On Monday, I woke up early and made some edits to the first chapter of my dissertation. I received some great feedback from my advisors a few weeks ago, and I felt the need to go back and change a few things. I didn’t spend too much time working on my writing, however, as I had plans to go out and meet with Hiroshi Orito, the director of the Eiyusha Language School. Mr. Hiroshi is an 84-year old Japanese man who has lived and worked in many places throughout his life: New York, England, Milan, and so on. He approached me online last week to discuss his next business venture: a multi-lingual cafe designed to encourage communication between Japanese citizens and foreigners. The cafe, according to Mr. Orito’s description, will provide an informal space for cultural exchange (and more specifically English conversation) to occur. It will exist in stark contrast to more formalized learning spaces such as university classrooms and cram schools, and be open to anyone who would like to visit. I was transfixed by Mr. Orito’s business plan, which he assured me would be made to accommodate persons with disabilities. Indeed, Mr. Orito had requested a meeting with me so that I could advise him regarding how to make the cafe more accessible to persons with disabilities from differing cultural backgrounds: or, at least, that was why I thought we were meeting. In fact, our conversation quickly veered away from accessibility and toward financing the construction of the cafe. Here was an interesting experience for me: I had been called to the meeting via a rhetoric of accessibility, but quickly made to think about other things. How often is the ideal of accessibility used to mask ulterior motives (however noble they might be)? This is the question I found myself asking as I left Mr. Orito at the train station.
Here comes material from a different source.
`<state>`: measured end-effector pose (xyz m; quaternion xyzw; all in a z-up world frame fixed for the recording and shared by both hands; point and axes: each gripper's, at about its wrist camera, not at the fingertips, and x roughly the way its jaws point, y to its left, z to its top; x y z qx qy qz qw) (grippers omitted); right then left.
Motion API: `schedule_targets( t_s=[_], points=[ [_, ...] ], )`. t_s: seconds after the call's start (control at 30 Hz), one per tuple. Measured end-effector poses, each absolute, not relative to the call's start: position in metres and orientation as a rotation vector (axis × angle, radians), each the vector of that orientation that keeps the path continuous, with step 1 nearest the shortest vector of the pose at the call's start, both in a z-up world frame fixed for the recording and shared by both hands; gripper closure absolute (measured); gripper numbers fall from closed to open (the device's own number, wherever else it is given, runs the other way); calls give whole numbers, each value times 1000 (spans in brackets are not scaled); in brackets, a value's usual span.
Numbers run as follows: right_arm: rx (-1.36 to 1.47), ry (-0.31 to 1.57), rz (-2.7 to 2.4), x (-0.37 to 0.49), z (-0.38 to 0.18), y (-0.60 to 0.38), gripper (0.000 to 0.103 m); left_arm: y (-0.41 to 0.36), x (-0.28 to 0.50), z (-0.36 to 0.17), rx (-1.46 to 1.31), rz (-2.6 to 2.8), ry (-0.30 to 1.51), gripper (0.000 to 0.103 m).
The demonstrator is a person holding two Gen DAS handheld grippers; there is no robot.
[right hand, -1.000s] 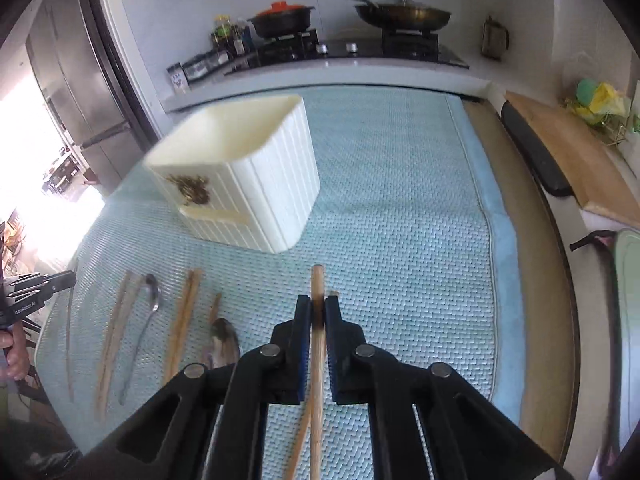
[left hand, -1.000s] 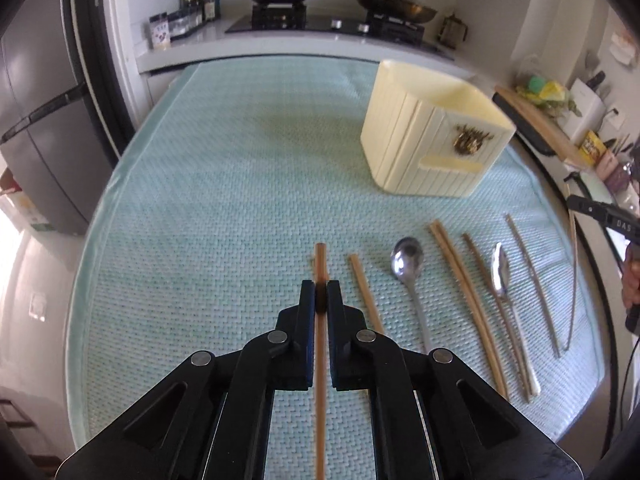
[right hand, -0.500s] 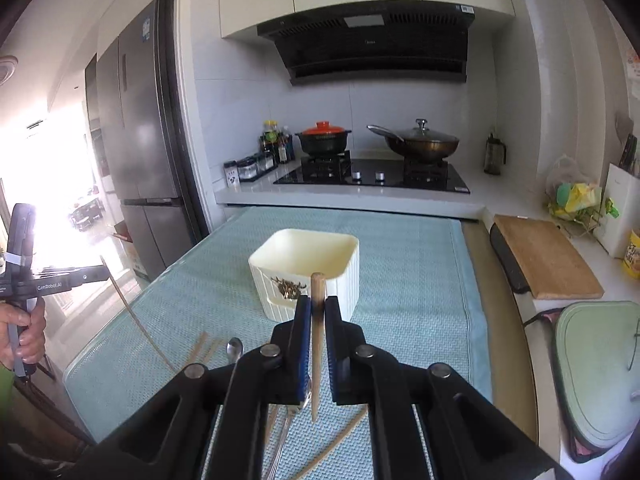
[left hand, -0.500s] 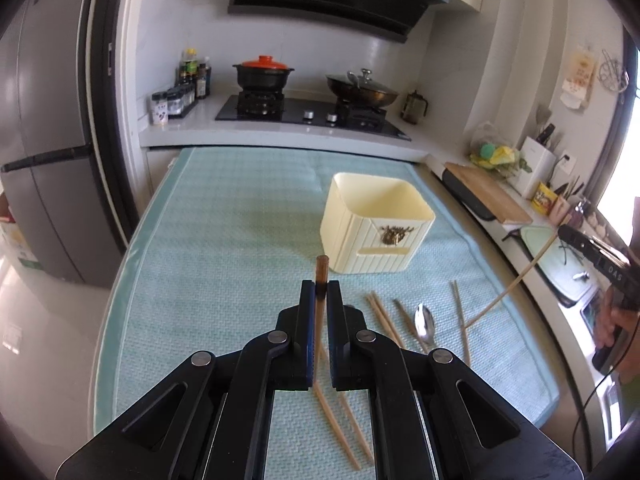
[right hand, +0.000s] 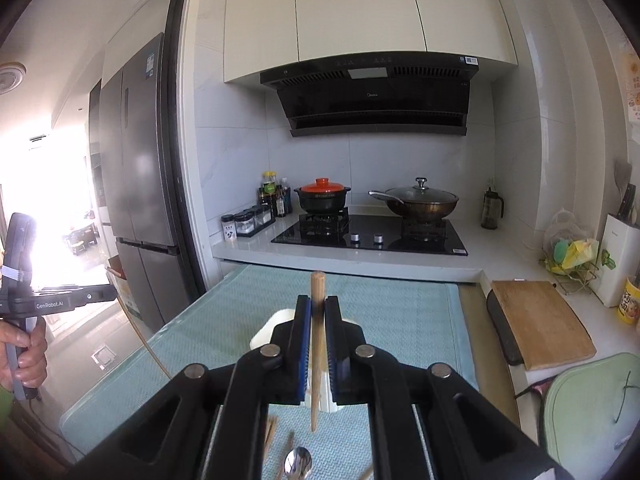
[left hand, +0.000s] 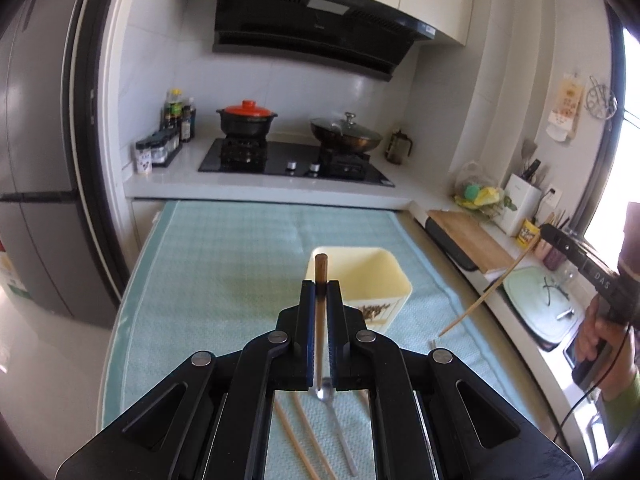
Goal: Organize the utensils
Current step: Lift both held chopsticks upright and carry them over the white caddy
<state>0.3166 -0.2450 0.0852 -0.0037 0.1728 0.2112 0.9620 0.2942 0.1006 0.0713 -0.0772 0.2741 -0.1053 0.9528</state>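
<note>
Two grippers are up over the mat, each clamped on one chopstick. The left gripper (left hand: 321, 285) has its jaws pressed together on a dark-tipped chopstick (left hand: 320, 270) whose top pokes out just past the fingertips, the rest running back between the fingers. Right ahead of and below it stands the cream holder (left hand: 362, 276), open-topped, on the teal mat (left hand: 224, 248). Beneath the gripper's body more chopsticks (left hand: 298, 438) and a spoon (left hand: 326, 390) lie flat on the mat.

The right gripper (right hand: 318, 307) pinches a pale chopstick (right hand: 317, 352) that hangs nearly upright through its jaws, its blunt end above the fingertips and its thin end dangling below them. The holder (right hand: 276, 326) sits just beyond and under it, mostly hidden by the fingers. A spoon (right hand: 298, 462) lies on the mat below, near the gripper's base.

Well beyond both are the stove (right hand: 370, 234), a red-lidded pot (right hand: 322, 196) and a wok (right hand: 420, 200). To the right gripper's right lies a board (right hand: 540, 320).
</note>
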Motion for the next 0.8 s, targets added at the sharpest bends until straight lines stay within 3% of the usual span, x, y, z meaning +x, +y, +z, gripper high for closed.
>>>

On Tuesday, I had a home nurse come out and visit me in the morning before doing a bit more research on apartments. In the end, I decided that I would not move from my current residence in Odaiba. It’s simply too hard (and time-consuming) to find an apartment that can accommodate all of my needs and equipment, and my present arrangement is sufficient for the time being. After making my decision about moving, I filled out some paperwork for the University of Tokyo that will formally extend my affiliation for another year. I’m still waiting to hear back about the status of my visa extension, but I suspect that I should be able to stay through the fall of 2020. Feeling like I had to get something else done besides bureaucratic paperwork on Tuesday, I also made some tweaks to my TED talk script during afternoon. Finally, I grabbed a bite and went to bed.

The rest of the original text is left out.